[Exercise details] Go through the listing below and return every line exactly.

[Supplied information]
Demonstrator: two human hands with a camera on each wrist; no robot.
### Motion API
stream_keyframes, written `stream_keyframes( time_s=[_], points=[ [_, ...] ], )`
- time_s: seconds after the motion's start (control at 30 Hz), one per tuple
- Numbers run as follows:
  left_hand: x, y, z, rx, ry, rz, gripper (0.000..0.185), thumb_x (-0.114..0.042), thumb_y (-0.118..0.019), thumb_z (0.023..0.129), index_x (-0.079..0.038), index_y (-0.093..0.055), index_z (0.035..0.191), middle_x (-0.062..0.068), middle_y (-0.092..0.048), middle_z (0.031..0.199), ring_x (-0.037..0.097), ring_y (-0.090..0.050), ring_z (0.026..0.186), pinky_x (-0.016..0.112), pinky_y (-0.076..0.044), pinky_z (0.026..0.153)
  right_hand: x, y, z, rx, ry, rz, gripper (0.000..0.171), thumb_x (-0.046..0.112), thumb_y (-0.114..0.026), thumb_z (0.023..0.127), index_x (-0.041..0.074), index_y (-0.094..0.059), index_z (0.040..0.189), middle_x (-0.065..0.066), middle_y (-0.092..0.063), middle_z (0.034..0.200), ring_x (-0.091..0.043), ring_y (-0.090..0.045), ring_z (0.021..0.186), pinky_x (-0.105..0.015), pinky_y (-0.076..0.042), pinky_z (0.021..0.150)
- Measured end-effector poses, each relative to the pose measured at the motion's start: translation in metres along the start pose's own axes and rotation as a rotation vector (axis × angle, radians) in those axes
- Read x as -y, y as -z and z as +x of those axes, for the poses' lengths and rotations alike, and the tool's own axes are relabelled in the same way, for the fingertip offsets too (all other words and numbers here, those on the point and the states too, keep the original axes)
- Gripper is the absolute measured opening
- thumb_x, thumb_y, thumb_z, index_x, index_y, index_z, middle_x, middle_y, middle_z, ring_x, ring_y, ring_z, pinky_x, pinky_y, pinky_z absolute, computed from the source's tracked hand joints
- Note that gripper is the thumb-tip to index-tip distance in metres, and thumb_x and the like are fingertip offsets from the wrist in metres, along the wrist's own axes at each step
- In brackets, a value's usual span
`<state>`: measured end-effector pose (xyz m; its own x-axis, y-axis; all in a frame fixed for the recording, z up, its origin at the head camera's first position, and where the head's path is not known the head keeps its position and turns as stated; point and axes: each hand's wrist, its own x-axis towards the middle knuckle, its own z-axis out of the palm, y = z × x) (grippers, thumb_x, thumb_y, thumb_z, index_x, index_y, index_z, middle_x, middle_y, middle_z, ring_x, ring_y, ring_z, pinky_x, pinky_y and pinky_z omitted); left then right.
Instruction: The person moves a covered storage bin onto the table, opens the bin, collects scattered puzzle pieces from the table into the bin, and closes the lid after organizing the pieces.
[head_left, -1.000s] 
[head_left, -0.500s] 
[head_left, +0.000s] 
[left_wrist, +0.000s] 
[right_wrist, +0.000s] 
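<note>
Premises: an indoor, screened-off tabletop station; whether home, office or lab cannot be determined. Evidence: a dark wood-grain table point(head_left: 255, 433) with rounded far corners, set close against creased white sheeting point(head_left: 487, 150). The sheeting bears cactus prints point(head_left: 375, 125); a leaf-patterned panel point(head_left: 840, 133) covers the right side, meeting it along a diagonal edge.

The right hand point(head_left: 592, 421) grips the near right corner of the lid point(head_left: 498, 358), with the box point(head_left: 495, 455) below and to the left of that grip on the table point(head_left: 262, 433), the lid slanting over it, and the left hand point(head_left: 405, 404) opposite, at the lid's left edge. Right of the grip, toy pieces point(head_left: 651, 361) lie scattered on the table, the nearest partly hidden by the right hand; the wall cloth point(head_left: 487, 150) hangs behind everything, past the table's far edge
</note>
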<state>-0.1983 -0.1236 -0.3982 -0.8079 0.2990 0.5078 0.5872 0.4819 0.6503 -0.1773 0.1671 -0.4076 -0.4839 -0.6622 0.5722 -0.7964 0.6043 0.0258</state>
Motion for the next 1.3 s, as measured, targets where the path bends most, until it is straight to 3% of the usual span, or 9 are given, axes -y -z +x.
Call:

[Response to the task]
Demonstrator: two human hands with a camera on each wrist; no robot.
### Motion API
stream_keyframes, written `stream_keyframes( time_s=[_], points=[ [_, ...] ], )`
- time_s: seconds after the motion's start (control at 30 Hz), one per tuple
- Numbers run as follows:
  left_hand: x, y, z, rx, ry, rz, gripper (0.000..0.185), thumb_x (-0.114..0.042), thumb_y (-0.118..0.019), thumb_z (0.023..0.129), index_x (-0.079..0.038), index_y (-0.093..0.055), index_z (0.035..0.191), middle_x (-0.062..0.068), middle_y (-0.092..0.048), middle_z (0.031..0.199), ring_x (-0.037..0.097), ring_y (-0.090..0.050), ring_z (0.026..0.186), pinky_x (-0.016..0.112), pinky_y (-0.076..0.044), pinky_z (0.026..0.153)
  right_hand: x, y, z, rx, ry, rz, gripper (0.000..0.171), thumb_x (-0.046..0.112), thumb_y (-0.114..0.026), thumb_z (0.023..0.127), index_x (-0.041..0.074), index_y (-0.094..0.059), index_z (0.040..0.189), middle_x (-0.065..0.066), middle_y (-0.092..0.063), middle_z (0.034..0.200), ring_x (-0.091..0.043), ring_y (-0.090..0.045), ring_z (0.021..0.186), pinky_x (-0.105..0.015), pinky_y (-0.076..0.042), pinky_z (0.021..0.150)
- Measured end-effector poses, each relative to the pose measured at the motion's start: translation in metres along the start pose's own axes and rotation as a rotation vector (axis × angle, radians) in those axes
- Read x as -y, y as -z and z as +x of those axes, for the poses' lengths and rotations alike, and the tool's own axes are relabelled in the same way, for the fingertip offsets too (all other words and numbers here, those on the point and the states too, keep the original axes)
- Gripper is the absolute measured opening
- thumb_x, thumb_y, thumb_z, index_x, index_y, index_z, middle_x, middle_y, middle_z, ring_x, ring_y, ring_z, pinky_x, pinky_y, pinky_z absolute, computed from the source's tracked hand joints
- Note that gripper is the thumb-tip to index-tip distance in metres, and thumb_x and the like are fingertip offsets from the wrist in metres, along the wrist's own axes at each step
- In brackets, a value's usual span
`<state>`: measured end-effector pose (xyz m; its own x-axis, y-axis; all in a frame fixed for the recording, z up, its origin at the head camera's first position, and where the head's path is not known the head keeps its position and turns as stated; point and axes: each hand's wrist, its own x-axis towards the middle knuckle, its own z-axis out of the palm, y = z × x) (grippers, thumb_x, thumb_y, thumb_z, index_x, index_y, index_z, middle_x, middle_y, middle_z, ring_x, ring_y, ring_z, pinky_x, pinky_y and pinky_z omitted); left then right.
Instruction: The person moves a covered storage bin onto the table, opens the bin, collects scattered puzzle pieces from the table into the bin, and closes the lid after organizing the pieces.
[head_left, -1.000s] 
[head_left, -0.500s] 
[head_left, +0.000s] 
[left_wrist, +0.000s] 
[right_wrist, +0.000s] 
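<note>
Premises: an indoor, screened-off tabletop station; whether home, office or lab cannot be determined. Evidence: a dark wood-grain table point(head_left: 255, 433) with rounded far corners, set close against creased white sheeting point(head_left: 487, 150). The sheeting bears cactus prints point(head_left: 375, 125); a leaf-patterned panel point(head_left: 840, 133) covers the right side, meeting it along a diagonal edge.

The right hand point(head_left: 592, 421) grips the near right corner of the lid point(head_left: 498, 358), with the box point(head_left: 495, 455) below and to the left of that grip on the table point(head_left: 262, 433), the lid slanting over it, and the left hand point(head_left: 405, 404) opposite, at the lid's left edge. Right of the grip, toy pieces point(head_left: 651, 361) lie scattered on the table, the nearest partly hidden by the right hand; the wall cloth point(head_left: 487, 150) hangs behind everything, past the table's far edge
</note>
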<state>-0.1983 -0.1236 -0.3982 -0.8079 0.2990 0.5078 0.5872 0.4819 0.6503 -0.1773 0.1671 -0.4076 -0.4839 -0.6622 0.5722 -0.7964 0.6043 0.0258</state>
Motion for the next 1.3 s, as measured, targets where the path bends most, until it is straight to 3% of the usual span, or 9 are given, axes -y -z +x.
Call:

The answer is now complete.